9 thoughts on “God and not god

  1. Ron Thomas says:

    A great article and to the point. Hopefully, it will help others to avioid metaphysical religions that have their origin entirely in the thoughts processes of man. Good job!

  2. Thanks for a thought provoking article. Since the days of Star Wars, people have had a quirky idea of what God is like.

    The only way to know what God is truly like is to look at Jesus (John 1:18; 14:6-9). Jesus reveals the nature of God to us.

  3. Mike Carter says:

    I love the sentence “In Eve, the desire to be like God bore the fruit of disobedience.”

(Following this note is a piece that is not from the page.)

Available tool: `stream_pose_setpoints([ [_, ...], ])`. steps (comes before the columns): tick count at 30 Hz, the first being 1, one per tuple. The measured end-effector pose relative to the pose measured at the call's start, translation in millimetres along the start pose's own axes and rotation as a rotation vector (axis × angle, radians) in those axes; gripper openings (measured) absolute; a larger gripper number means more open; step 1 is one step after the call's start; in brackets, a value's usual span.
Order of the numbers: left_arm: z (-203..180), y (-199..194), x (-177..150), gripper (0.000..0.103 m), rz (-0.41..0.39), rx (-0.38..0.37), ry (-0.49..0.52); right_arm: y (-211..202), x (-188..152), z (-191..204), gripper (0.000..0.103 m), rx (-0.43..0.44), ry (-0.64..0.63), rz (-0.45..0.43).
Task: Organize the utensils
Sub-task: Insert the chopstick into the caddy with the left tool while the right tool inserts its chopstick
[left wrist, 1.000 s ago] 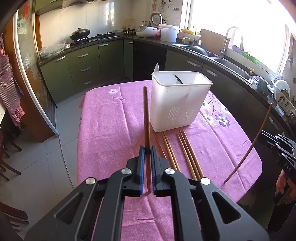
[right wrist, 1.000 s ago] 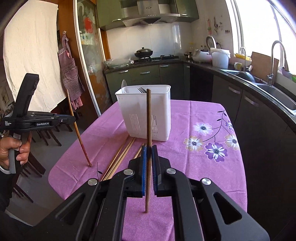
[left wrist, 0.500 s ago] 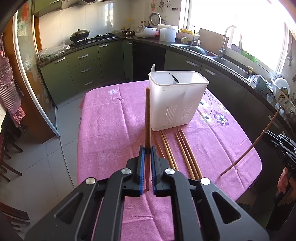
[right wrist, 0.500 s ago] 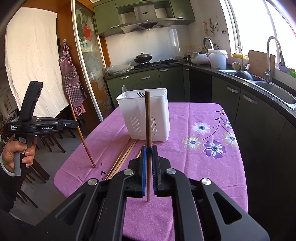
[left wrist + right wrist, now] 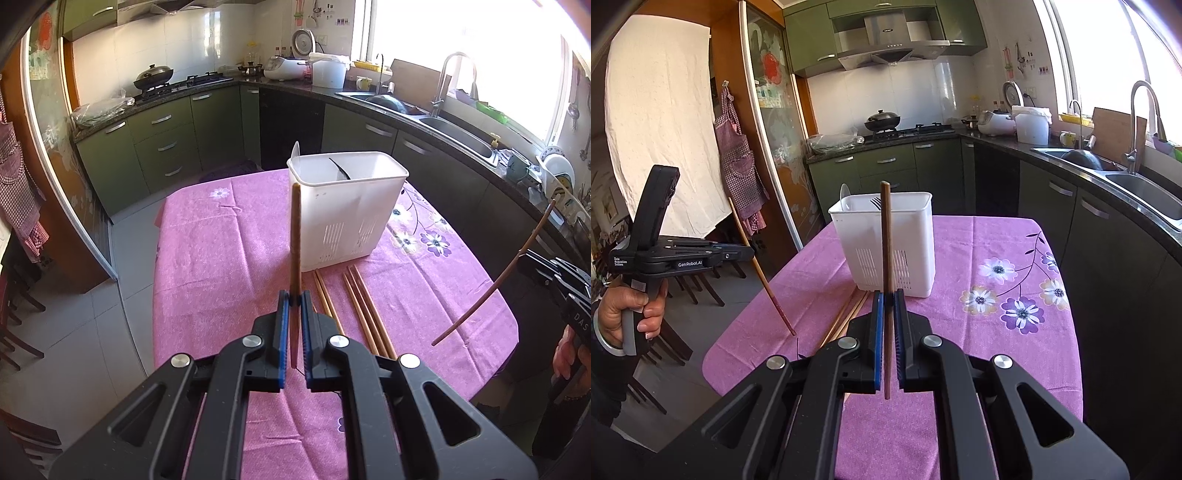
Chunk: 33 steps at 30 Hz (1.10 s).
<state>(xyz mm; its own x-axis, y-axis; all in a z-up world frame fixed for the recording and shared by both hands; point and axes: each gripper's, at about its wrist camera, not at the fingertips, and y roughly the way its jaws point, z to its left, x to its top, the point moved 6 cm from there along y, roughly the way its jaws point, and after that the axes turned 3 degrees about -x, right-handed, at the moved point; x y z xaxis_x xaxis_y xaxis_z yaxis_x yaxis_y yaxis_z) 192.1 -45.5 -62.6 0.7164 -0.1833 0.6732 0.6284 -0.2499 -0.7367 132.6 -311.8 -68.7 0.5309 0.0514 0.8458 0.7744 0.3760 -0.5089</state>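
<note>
**Two chopsticks up, both need to land in the caddy**

Left claw (image 5: 292, 299) is clamped on a chopstick (image 5: 295, 229), stick standing nearly upright between the blue pads. Right claw (image 5: 888, 295) is pinching its own chopstick (image 5: 885, 236) the same way. Both are up off the counter (image 5: 979, 354), on the near side of the white utensil caddy (image 5: 347, 214), which sits toward the counter's far edge with a fork and a spoon already in it. More loose chopsticks (image 5: 364, 306) lie flat just in front of it. My take: lift high enough for the lower tip to clear the rim, go one at a time so the sticks don't cross, and don't let go until the tip is well inside. Thin sticks swivel in the pads, so go slow.
</note>
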Motion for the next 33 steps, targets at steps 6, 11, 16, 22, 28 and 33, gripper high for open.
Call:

    This is a great article. Just for my own curiosity,
    if someone were to bring up Psalm 82:7 and John 10:34 and saying that this is calling Man god how would you explain these passages to them?

  4. Great article, Randal. Great summation:

    “Pantheism fails in the first chapter of Genesis…when God spoke into existence what is not God.”

    Excellent. Thank you.

  5. John T. Polk II says:

    Erudite response and well-done. To make man “in our image” means that mankind is not God but like God in some ways. The Devil’s work was to expand upon that bit of information to Eve that God held out what she needed to become as “gods.” Sin was (and still is!) the result. The rest of the Bible (and history!) illustrates the damage of that false notion.
    Since the Bible opens with the “cause and effect” argument (Genesis 1:1; Hebrews 3:4; 11:3), and since no human has ever “created” anything from nothing, then it is patently obvious that no human is God. Case closed.

  6. Tiffany says:

    In all my travels and dealings with people of various faiths, belief systems and religions, what I have most respect for is someone who can recognise the answers we all seek do not come from inward research (we will make mistakes), nor from following other humans (who also make mistakes) but from a higher power. Clearly, the answers we seek to life must come from a source other than Man. And if higher than us, this power must be other worldly, since nothing on this planet offers higher intelligence (mind), higher abilities (body) or higher spirituality (soul) than Man. Some may challenge Man’s body, and for that reason many across the globe still revere or worship certain animals for their power or strength, e.g., tigers or lions. These animals may be far stronger than man in some circumstances, but we are not their food source. Nothing on the planet has Man as its prime food source (proof enough that Man is Steward of all GOD’s creation). Mankind is truly above all things in this Earth.
    In this, GOD has made Man in HIS image. But never confuse the photo with the real thing; that misses an entire dimension.
    GOD bless.

    • Thanks for your kind comments on this article. Perhaps it will help one or two people to identify better the teachings underlying such appeals.